New rules for arrivals to Ireland start today - what is changing?

People arriving must say where they will stay or face a €2,500 fine and six months in prison

Minister for Health Simon Harris says that the current regulations requiring people arriving into Ireland via air or sea to fill out a locator form will be reviewed on June 18th. Video: Oireachtas TV


What is changing to the rules for quarantining visitors?
From Thursday, all passengers arriving into the country are legally required to complete a Covid-19 passenger locator form making it mandatory for travellers arriving into the airports and ports to tell the State where they will be self-isolating for 14 days. Self-isolation means completely avoiding contact with others and is more stringent that the stay-at-home measures that the wider public are having to adhere to. The form will remain in place until June 18th.

Why is the State doing this?
The Government wants to track all visitors and ensure precautions are being taken to stem the spread of Covid-19 from abroad.

But wasn’t the State doing this already?
Yes, but it was not a legal obligation until now. Visitors arriving at airports and ports before today had been asked to fill out a form on “an administrative basis”, Minister for Health Simon Harris has said. It is now an offence if they refuse. Arrivals had previously been advised to self-isolate for 14 days once they came into the State. These changes make it legally enforceable to complete the form and prevent people from providing false information.

What exactly do you have to write on the form?
Each passenger aged 16 or older has to provide their name, address, contact details where they can be reached and their places and dates of residence for the following 14 days for themselves and any children travelling with them. They must also provide information on the name of the aircraft/ferry they arrived on, the date and time of their arrival, their points of departure and arrival, and the reason for their travel.

What happens if people refuse to fill out the form?
They can face a fine of up to €2,500 or six months in prison, or both, if they do not complete the form, if they provide false or misleading information, or if they fail to provide an update of any information should they move to a different location within the 14-day isolation period.

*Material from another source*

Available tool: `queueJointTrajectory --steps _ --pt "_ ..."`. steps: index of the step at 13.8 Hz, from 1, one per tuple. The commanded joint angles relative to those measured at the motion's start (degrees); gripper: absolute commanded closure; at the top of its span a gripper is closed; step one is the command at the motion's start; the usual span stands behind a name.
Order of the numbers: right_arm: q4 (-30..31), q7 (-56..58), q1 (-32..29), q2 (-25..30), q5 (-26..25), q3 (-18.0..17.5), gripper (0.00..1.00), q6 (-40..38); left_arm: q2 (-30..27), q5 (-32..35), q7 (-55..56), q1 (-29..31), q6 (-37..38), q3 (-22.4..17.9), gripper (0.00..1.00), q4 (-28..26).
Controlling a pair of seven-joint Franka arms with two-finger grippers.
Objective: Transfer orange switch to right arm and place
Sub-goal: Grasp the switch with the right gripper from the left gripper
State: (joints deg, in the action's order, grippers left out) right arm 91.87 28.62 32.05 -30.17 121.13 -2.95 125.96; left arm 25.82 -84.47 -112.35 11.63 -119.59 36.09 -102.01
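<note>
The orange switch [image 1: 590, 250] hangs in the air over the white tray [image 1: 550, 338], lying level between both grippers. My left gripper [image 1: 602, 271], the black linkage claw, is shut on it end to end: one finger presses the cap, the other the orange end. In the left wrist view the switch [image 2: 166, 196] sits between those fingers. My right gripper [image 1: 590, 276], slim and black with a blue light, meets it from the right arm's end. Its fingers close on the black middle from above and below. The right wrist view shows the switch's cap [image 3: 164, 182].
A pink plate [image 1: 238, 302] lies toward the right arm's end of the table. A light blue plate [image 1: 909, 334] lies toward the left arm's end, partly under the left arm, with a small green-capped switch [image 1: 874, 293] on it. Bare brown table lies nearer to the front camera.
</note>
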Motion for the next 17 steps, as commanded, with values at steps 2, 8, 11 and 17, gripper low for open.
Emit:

This feels like a big deal in a democracy and particularly when membership of the European Union and the Common Travel Area with Britain guarantees freedom of movement. Is it?
Yes. These rules are onerous but they are aimed at preventing the spread of a disease that has already killed more than 1,600 people in the State. Mr Harris has said: “These are extraordinary measures but they are necessary in a time of a public health crisis.”

Does this only apply to foreign nationals?
No. Everyone over 16, whether Irish or not, must fill out the form and self-isolate for 14 days if they are coming into the country from abroad.

How will these rules be monitored or enforced?
Follow-up checks can be made to make sure people who travel into the country are staying where they said they would be. If there is a confirmed or suspected case on a flight or ferry coming into the country, the form will allow State officials to carry out more accurate and quicker contact tracing to identify any people who had contact with the infected individual on a plane or boat. It is an offence to refuse to provide information requested to verify the details on the form.

Can you move address during the 14-day quarantine?
Yes, but you have to provide an update if you do.

What about people arriving and travelling on to Northern Ireland or other countries?
Passengers travelling on to Northern Ireland or overseas who are leaving the port or airport but not residing in the State overnight do not need to provide further contact information. Residents of Northern Ireland only have to fill out part of the form.

Does it apply to people who cross the Border from North to South?
No. People arriving from Northern Ireland are exempt.

Who else is exempt?
Passengers transiting through a port or airport who do not exit the port or airport do not need to fill out the form. Lorry drivers and holders of an international travel worker certificate do not need to fill out the forms if they are in the course of performing their duties. Aircraft and ship crews and foreign diplomats do not need to fill out the forms. Healthcare workers are not exempt; they must fill out the form.

So should you travel abroad?
The Government continues to advise Irish citizens and residents against all non-essential international travel but if you do travel, you will have to self-isolate for 14 days on your return.

Are travellers advised to avoid public transport after leaving ports or airports on arrival?

Will these rules affect many people?
Not many. The number of visitors have dropped during the Covid-19 pandemic by more than 99 per cent. For example, just 613 passengers were scheduled to arrive and depart through Dublin Airport yesterday. On the same day last year, the number was almost 105,000.